**Task description:** Please transcribe the listing below with every word intact.

[Start of Attachment]

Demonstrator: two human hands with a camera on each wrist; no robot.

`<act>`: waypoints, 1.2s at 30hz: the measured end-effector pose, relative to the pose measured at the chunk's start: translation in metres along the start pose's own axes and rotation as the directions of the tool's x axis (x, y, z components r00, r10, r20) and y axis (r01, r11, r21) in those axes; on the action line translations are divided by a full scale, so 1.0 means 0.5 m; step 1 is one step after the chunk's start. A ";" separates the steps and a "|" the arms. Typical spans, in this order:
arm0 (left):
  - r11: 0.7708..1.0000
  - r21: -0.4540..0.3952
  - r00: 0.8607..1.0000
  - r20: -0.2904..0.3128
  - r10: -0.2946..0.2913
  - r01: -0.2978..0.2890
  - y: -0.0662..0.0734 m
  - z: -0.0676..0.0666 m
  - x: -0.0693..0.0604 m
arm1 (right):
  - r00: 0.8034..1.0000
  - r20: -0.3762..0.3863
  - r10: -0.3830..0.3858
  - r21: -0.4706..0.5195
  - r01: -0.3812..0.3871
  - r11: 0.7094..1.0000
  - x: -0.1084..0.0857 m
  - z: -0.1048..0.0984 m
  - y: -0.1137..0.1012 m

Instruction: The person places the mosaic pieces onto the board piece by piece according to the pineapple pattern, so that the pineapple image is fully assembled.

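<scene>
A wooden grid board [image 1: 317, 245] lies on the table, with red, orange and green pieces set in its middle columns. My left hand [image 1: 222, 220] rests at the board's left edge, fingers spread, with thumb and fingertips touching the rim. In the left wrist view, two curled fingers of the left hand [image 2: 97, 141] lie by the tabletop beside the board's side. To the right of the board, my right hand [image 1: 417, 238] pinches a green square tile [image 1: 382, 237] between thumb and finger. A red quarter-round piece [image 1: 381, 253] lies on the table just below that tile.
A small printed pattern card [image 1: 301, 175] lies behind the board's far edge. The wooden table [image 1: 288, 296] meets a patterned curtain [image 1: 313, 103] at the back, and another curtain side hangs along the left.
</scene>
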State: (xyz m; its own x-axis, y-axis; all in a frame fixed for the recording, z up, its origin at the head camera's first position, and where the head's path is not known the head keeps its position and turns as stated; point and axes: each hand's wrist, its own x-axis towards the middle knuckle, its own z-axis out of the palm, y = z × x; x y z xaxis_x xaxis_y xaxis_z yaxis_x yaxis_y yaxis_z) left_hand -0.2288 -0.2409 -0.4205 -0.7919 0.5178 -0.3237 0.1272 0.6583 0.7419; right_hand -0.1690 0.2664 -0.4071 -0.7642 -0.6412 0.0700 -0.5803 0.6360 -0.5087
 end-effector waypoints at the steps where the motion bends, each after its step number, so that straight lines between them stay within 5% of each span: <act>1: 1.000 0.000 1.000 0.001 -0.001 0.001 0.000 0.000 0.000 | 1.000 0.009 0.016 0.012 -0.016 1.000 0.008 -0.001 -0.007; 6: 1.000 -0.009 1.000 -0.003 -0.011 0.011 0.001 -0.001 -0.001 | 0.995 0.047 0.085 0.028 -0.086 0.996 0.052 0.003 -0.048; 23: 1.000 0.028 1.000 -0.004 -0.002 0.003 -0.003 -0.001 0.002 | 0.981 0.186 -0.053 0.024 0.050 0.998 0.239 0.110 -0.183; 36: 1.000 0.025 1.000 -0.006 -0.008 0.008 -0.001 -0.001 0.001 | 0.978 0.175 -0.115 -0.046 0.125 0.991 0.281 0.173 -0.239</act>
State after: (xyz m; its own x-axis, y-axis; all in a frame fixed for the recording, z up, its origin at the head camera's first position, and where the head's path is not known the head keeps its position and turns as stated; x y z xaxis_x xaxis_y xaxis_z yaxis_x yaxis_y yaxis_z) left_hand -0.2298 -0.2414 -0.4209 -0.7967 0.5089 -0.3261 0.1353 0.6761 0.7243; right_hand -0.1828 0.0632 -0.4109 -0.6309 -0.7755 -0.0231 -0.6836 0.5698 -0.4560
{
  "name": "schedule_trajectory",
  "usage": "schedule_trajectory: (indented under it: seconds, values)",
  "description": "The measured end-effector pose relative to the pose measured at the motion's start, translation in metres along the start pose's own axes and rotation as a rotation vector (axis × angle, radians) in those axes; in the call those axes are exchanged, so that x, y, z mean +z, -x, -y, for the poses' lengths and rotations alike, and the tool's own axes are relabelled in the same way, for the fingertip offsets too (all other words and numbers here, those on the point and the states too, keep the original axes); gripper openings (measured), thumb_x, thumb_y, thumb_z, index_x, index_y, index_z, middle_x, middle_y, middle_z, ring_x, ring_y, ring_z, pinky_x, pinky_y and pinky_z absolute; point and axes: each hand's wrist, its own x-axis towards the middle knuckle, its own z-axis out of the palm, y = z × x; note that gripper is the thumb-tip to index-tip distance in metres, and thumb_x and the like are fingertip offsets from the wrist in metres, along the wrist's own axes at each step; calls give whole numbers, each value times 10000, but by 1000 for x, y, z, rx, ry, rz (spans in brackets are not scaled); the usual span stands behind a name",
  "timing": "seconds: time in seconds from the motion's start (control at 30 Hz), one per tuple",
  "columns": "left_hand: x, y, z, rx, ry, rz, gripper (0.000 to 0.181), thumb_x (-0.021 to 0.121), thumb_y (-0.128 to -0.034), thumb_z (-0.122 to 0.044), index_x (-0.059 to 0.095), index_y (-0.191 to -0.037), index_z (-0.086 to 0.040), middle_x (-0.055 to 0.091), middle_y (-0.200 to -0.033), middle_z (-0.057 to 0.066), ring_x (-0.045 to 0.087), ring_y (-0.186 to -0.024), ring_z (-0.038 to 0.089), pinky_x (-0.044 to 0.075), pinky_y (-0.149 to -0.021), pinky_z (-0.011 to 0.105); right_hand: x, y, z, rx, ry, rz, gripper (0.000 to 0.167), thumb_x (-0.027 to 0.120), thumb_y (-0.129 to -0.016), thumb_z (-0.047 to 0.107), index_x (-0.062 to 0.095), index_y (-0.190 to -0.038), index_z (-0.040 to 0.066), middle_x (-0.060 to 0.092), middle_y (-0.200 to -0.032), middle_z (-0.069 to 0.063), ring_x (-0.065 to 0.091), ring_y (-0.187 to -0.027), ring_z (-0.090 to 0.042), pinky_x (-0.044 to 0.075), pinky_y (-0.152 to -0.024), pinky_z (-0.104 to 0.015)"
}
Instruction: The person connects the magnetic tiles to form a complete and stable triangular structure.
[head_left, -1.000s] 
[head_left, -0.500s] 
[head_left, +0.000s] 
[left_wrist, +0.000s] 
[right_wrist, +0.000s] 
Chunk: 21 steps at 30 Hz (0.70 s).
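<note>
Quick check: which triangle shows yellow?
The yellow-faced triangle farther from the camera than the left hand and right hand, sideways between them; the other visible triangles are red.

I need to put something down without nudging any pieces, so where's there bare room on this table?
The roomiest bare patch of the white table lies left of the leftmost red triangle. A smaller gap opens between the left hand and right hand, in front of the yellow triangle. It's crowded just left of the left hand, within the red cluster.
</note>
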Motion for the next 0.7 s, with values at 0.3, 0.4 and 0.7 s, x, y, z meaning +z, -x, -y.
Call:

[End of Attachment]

**Final answer:**
Demonstrator: two human hands with a camera on each wrist; no robot.

`<act>`: waypoints, 1.2s at 30hz: the measured end-effector pose, relative to the pose measured at the chunk's start: translation in metres along the start pose's own axes and rotation as the directions of the tool's x axis (x, y, z components r00, r10, r20) and y axis (r01, r11, r21) in those axes; on the action line translations are divided by a full scale, so 1.0 means 0.5 m; step 1 is one step after the chunk's start. A ";" separates the steps and a "|" the arms. Typical spans, in this order:
arm0 (left):
  - r11: 0.7708..1.0000
  - r21: -0.4540..0.3952
  - r00: 0.8607..1.0000
  - r20: -0.2904..0.3128
  - r10: -0.2946..0.2913
  - r01: -0.2978..0.2890
  - y: -0.0662..0.0734 m
  - z: -0.0676..0.0666 m
  - x: -0.0693..0.0604 m
arm1 (right):
  - r00: 0.8034..1.0000
  - r20: -0.3762..0.3863
  - r10: -0.3830..0.3858
  - r21: -0.4706..0.5195
  - r01: -0.3812..0.3871
  - r11: 0.7094..1.0000
  - x: -0.1084..0.0857 m
  - z: -0.1048..0.0984 m
  - y: -0.1137..0.1012 m

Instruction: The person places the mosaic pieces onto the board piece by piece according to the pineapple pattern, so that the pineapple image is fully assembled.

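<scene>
A wooden grid board [image 1: 317, 245] lies on the table, with red, orange and green pieces set in its middle columns. My left hand [image 1: 222, 220] rests at the board's left edge, fingers spread, with thumb and fingertips touching the rim. In the left wrist view, two curled fingers of the left hand [image 2: 97, 141] lie by the tabletop beside the board's side. To the right of the board, my right hand [image 1: 417, 238] pinches a green square tile [image 1: 382, 237] between thumb and finger. A red quarter-round piece [image 1: 381, 253] lies on the table just below that tile.
A small printed pattern card [image 1: 301, 175] lies behind the board's far edge. The wooden table [image 1: 288, 296] meets a patterned curtain [image 1: 313, 103] at the back, and another curtain side hangs along the left.
</scene>
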State: (xyz m; its own x-axis, y-axis; all in a frame fixed for the recording, z up, its origin at the head camera's first position, and where the head's path is not known the head keeps its position and turns as stated; point and axes: each hand's wrist, its own x-axis towards the middle knuckle, its own z-axis out of the palm, y = z × x; x y z xaxis_x xaxis_y xaxis_z yaxis_x yaxis_y yaxis_z) left_hand -0.2288 -0.2409 -0.4205 -0.7919 0.5178 -0.3237 0.1272 0.6583 0.7419; right_hand -0.1690 0.2664 -0.4071 -0.7642 -0.6412 0.0700 -0.5803 0.6360 -0.5087
 end-effector waypoints at the steps where the motion bends, each after its step number, so that straight lines between them stay within 5% of each span: <act>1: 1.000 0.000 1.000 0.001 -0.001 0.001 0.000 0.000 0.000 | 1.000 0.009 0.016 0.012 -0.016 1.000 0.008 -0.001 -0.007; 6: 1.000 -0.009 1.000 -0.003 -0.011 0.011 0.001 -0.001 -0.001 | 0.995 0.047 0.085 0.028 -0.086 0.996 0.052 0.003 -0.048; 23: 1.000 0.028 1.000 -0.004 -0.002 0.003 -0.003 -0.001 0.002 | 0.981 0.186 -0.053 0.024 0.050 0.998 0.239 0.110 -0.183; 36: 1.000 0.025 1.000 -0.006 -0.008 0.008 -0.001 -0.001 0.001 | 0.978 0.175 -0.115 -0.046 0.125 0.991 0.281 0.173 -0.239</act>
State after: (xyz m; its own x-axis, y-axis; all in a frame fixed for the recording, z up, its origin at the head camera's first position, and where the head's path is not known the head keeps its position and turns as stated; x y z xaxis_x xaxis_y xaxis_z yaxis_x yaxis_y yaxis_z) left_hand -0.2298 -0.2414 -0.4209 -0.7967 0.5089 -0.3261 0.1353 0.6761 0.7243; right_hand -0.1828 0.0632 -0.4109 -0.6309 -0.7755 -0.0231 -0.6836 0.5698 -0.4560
{
  "name": "schedule_trajectory",
  "usage": "schedule_trajectory: (indented under it: seconds, values)",
  "description": "The measured end-effector pose relative to the pose measured at the motion's start, translation in metres along the start pose's own axes and rotation as a rotation vector (axis × angle, radians) in those axes; in the call those axes are exchanged, so that x, y, z mean +z, -x, -y, for the poses' lengths and rotations alike, and the tool's own axes are relabelled in the same way, for the fingertip offsets too (all other words and numbers here, those on the point and the states too, keep the original axes); gripper openings (measured), thumb_x, thumb_y, thumb_z, index_x, index_y, index_z, middle_x, middle_y, middle_z, ring_x, ring_y, ring_z, pinky_x, pinky_y and pinky_z absolute; point and axes: each hand's wrist, its own x-axis towards the middle knuckle, its own z-axis out of the palm, y = z × x; note that gripper is the thumb-tip to index-tip distance in metres, and thumb_x and the like are fingertip offsets from the wrist in metres, along the wrist's own axes at each step; calls give whole numbers, each value times 10000, but by 1000 for x, y, z, rx, ry, rz (spans in brackets are not scaled); the usual span stands behind a name",
  "timing": "seconds: time in seconds from the motion's start (control at 30 Hz), one per tuple",
  "columns": "left_hand: x, y, z, rx, ry, rz, gripper (0.000 to 0.181), thumb_x (-0.021 to 0.121), thumb_y (-0.128 to -0.034), thumb_z (-0.122 to 0.044), index_x (-0.059 to 0.095), index_y (-0.191 to -0.037), index_z (-0.086 to 0.040), middle_x (-0.055 to 0.091), middle_y (-0.200 to -0.033), middle_z (-0.057 to 0.066), ring_x (-0.045 to 0.087), ring_y (-0.186 to -0.024), ring_z (-0.038 to 0.089), pinky_x (-0.044 to 0.075), pinky_y (-0.149 to -0.021), pinky_z (-0.011 to 0.105); right_hand: x, y, z, rx, ry, rz, gripper (0.000 to 0.167), thumb_x (-0.027 to 0.120), thumb_y (-0.129 to -0.016), thumb_z (-0.047 to 0.107), index_x (-0.062 to 0.095), index_y (-0.190 to -0.038), index_z (-0.040 to 0.066), middle_x (-0.060 to 0.092), middle_y (-0.200 to -0.032), middle_z (-0.069 to 0.063), ring_x (-0.065 to 0.091), ring_y (-0.187 to -0.027), ring_z (-0.090 to 0.042), pinky_x (-0.044 to 0.075), pinky_y (-0.152 to -0.024), pinky_z (-0.104 to 0.015)"
}
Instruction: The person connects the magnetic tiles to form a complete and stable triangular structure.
[head_left, -1.000s] 
[head_left, -0.500s] 
[head_left, +0.000s] 
[left_wrist, +0.000s] 
[right_wrist, +0.000s] 
Chunk: 21 steps at 30 Hz (0.70 s).
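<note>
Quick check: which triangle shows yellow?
The yellow-faced triangle farther from the camera than the left hand and right hand, sideways between them; the other visible triangles are red.

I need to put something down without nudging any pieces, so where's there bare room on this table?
The roomiest bare patch of the white table lies left of the leftmost red triangle. A smaller gap opens between the left hand and right hand, in front of the yellow triangle. It's crowded just left of the left hand, within the red cluster.
</note>
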Motion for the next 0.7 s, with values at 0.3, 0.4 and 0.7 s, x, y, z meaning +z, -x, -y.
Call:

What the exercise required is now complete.